The first test, examining whether POS Granger Causes BTA, results in an observed F-Statistic of 0.17204 with a probability (Prob.) of 0.8425. This indicates that there is no strong evidence to reject the null hypothesis, suggesting that POS does not significantly Granger Cause BTA. The second test, examining whether BTA Granger Causes POS, results in an observed F-Statistic of 2.79296 with a probability (Prob.) of 0.0710. In this case, there is some evidence to reject the null hypothesis, suggesting that BTA might Granger Cause POS at a lower significance level (0.0710).
The first test, examining whether WEB Granger Causes BTA, results in an observed F-Statistic of 1.91985 with a probability (Prob.) of 0.1575. This suggests that there is no strong evidence to reject the null hypothesis, implying that WEB does not significantly Granger Cause BTA. The second test, examining whether BTA Granger Causes WEB, results in an observed F-Statistic of 4.80165 with a probability (Prob.) of 0.0125. In this case, there is evidence to reject the null hypothesis, suggesting that BTA Granger Causes WEB.
Granger causality tests aim to determine whether one variable can predict changes in another variable.
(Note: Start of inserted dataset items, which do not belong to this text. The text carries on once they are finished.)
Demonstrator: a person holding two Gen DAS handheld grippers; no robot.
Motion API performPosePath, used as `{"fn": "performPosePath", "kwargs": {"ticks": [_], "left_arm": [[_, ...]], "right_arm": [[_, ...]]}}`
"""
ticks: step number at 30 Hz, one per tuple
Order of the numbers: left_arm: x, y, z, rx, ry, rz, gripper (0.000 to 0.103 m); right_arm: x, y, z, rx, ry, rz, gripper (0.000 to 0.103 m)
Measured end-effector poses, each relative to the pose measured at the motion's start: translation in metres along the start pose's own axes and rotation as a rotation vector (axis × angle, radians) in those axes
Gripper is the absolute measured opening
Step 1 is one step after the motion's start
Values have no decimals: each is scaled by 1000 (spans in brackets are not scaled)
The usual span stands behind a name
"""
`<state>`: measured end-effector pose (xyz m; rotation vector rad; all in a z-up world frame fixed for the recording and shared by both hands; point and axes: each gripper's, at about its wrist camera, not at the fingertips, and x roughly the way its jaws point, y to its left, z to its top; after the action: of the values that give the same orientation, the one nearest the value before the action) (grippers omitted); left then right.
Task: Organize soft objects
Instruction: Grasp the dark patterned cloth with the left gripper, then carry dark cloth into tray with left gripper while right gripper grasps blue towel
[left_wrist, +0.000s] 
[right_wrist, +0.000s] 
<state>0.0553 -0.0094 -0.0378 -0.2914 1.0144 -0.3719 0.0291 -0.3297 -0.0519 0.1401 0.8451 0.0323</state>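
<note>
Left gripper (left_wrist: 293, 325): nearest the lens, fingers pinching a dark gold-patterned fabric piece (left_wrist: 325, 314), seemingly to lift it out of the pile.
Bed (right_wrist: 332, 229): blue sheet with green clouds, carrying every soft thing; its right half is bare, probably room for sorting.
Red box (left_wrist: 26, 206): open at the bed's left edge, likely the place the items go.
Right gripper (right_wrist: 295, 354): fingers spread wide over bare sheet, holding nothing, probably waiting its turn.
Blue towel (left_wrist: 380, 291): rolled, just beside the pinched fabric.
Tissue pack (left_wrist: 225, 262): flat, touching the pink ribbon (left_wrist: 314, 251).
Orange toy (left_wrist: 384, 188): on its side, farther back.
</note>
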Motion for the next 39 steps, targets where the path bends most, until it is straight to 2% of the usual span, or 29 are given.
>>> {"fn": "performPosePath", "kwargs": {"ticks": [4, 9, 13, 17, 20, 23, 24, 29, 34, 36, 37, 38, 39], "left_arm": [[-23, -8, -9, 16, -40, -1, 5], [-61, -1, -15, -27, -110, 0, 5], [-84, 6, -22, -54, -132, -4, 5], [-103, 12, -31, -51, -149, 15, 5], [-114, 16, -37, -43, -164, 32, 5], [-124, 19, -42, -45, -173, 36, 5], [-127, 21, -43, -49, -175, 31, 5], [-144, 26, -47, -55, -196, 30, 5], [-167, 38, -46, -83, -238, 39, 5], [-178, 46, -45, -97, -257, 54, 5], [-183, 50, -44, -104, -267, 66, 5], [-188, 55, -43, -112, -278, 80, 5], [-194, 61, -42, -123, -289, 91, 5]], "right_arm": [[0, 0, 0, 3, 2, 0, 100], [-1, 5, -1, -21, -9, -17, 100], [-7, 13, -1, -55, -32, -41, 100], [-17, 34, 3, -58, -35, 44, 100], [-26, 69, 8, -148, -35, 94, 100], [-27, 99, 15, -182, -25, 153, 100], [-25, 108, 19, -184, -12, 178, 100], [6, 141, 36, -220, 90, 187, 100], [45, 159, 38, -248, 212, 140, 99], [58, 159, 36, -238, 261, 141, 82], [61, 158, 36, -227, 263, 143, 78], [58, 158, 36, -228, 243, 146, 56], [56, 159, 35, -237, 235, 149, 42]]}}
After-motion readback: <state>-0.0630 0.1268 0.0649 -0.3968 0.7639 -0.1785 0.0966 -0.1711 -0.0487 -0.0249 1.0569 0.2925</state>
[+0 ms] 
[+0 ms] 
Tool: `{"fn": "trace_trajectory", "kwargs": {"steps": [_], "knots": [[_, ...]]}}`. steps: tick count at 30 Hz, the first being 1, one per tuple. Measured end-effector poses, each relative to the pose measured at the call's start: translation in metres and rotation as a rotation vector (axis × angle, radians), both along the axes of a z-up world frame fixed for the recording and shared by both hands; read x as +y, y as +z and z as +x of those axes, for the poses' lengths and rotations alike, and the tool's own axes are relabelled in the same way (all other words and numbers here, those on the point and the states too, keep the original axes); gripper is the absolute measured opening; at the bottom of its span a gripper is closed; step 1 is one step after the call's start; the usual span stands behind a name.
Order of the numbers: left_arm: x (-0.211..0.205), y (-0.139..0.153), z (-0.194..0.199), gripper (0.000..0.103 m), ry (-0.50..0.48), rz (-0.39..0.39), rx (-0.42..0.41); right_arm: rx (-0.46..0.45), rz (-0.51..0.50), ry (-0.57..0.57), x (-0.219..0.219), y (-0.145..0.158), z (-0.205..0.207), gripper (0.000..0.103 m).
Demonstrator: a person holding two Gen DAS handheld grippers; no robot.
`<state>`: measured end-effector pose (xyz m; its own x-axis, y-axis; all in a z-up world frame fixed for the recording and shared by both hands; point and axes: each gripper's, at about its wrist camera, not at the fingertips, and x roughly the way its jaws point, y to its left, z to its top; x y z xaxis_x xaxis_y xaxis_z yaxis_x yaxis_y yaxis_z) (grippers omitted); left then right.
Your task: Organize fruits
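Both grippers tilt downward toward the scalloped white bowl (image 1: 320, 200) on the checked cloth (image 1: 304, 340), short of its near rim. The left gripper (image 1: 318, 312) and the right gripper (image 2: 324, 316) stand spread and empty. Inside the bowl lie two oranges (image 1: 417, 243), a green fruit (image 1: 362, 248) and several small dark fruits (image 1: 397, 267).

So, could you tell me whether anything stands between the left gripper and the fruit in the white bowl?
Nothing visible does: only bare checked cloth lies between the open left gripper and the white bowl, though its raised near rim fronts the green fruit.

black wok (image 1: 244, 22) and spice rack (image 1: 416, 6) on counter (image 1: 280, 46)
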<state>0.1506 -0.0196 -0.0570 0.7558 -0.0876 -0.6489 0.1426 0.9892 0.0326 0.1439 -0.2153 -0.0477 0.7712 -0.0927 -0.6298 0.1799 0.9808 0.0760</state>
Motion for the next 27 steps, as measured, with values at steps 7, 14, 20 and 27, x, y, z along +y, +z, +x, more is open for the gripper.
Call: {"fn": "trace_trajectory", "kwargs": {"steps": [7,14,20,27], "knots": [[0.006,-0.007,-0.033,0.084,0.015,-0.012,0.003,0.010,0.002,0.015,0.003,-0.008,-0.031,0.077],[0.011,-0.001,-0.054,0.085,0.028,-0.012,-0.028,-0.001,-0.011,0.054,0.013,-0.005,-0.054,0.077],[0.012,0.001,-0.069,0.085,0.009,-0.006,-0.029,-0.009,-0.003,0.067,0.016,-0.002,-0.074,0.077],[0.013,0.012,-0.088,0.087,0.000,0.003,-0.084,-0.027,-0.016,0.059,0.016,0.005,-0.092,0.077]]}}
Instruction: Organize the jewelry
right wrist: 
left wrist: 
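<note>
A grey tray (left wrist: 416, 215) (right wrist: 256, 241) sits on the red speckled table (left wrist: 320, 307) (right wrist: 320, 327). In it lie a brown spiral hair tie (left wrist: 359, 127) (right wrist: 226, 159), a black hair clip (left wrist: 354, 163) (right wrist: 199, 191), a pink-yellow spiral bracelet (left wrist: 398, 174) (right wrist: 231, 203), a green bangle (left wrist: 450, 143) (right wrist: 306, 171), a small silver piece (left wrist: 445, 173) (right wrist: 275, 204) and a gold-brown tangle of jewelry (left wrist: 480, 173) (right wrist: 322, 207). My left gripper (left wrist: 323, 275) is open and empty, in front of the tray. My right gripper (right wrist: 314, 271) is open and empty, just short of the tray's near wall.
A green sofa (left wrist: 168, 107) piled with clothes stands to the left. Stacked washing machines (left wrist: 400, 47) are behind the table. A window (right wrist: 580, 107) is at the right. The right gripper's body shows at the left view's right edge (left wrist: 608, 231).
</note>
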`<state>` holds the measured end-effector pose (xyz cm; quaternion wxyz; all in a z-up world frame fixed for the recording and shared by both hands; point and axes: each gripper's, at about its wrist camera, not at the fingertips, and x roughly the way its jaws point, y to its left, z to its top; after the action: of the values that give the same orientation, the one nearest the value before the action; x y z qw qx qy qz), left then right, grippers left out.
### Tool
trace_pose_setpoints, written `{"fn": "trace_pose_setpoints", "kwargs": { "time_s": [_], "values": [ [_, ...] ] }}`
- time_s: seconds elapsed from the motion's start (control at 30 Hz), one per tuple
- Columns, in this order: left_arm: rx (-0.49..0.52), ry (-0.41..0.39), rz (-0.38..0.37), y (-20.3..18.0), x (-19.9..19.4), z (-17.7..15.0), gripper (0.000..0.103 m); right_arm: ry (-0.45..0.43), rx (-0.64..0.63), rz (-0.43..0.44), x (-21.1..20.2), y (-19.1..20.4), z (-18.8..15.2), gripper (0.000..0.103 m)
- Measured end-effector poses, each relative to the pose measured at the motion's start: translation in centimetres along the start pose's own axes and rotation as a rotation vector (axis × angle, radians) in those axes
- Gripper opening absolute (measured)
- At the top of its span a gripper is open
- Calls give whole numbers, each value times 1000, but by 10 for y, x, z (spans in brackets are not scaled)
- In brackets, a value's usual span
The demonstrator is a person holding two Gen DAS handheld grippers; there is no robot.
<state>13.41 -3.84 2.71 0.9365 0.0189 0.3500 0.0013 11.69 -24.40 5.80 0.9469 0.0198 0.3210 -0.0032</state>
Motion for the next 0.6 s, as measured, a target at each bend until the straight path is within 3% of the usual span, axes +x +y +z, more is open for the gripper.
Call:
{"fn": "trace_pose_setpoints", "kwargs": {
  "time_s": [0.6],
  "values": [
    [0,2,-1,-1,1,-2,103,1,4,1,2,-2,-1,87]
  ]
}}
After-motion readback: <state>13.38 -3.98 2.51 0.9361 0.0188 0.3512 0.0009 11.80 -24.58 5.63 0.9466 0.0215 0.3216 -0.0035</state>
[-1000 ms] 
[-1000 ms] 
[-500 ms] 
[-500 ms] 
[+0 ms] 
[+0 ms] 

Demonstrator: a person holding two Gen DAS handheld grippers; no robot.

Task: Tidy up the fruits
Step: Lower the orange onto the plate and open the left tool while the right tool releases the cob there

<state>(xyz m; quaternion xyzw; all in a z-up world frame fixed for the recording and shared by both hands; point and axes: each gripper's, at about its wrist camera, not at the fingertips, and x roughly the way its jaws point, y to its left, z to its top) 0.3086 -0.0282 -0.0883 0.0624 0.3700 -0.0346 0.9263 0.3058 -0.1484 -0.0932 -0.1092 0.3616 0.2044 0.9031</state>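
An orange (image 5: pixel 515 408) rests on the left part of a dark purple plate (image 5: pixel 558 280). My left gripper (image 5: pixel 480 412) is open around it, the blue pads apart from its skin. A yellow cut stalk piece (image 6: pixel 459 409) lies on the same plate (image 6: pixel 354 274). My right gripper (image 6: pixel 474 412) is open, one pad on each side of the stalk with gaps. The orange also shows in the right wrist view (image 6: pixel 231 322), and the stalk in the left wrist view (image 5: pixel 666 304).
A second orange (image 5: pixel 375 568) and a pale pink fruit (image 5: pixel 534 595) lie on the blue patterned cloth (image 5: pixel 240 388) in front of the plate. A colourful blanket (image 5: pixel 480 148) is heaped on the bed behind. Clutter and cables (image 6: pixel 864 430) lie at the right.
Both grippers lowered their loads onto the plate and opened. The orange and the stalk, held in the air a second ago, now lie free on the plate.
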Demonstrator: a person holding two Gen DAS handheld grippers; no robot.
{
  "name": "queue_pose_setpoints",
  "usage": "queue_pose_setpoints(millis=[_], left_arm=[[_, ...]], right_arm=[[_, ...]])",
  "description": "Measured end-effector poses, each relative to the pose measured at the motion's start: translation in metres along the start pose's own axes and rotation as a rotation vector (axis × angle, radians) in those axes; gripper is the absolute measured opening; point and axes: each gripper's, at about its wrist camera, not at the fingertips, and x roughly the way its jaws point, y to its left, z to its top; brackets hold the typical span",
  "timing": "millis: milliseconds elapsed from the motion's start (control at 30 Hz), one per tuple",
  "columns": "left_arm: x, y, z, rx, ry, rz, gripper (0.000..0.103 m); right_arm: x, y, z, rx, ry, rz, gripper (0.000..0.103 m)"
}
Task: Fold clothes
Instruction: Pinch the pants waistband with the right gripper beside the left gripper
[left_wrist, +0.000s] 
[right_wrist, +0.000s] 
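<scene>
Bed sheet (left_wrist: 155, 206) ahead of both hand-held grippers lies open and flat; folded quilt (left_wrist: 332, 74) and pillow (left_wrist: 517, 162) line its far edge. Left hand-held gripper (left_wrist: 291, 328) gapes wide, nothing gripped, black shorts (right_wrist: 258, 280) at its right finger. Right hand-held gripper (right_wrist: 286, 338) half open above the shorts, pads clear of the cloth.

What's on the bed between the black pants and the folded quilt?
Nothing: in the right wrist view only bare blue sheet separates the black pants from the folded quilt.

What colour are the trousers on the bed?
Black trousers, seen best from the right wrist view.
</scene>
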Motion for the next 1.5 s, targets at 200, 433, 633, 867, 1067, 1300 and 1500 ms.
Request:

The results suggest that while ATM and POS do not significantly Granger Cause BTA, BTA might Granger Cause ATM and POS at a lower significance level. For WEB, there is no strong evidence that it Granger Causes BTA, but BTA significantly Granger Causes WEB. The causality tests in Table 4.6 offer insights into the potential temporal relationships between digital finance infrastructure variables and Bank Total Assets in Nigeria. While ATM and POS do not seem to significantly Granger Cause BTA, there is some evidence to suggest that BTA might Granger Cause ATM and POS. For WEB, there is no strong evidence of Granger causality, but BTA significantly Granger Causes WEB. Further analysis is needed to explore the underlying mechanisms behind these temporal relationships.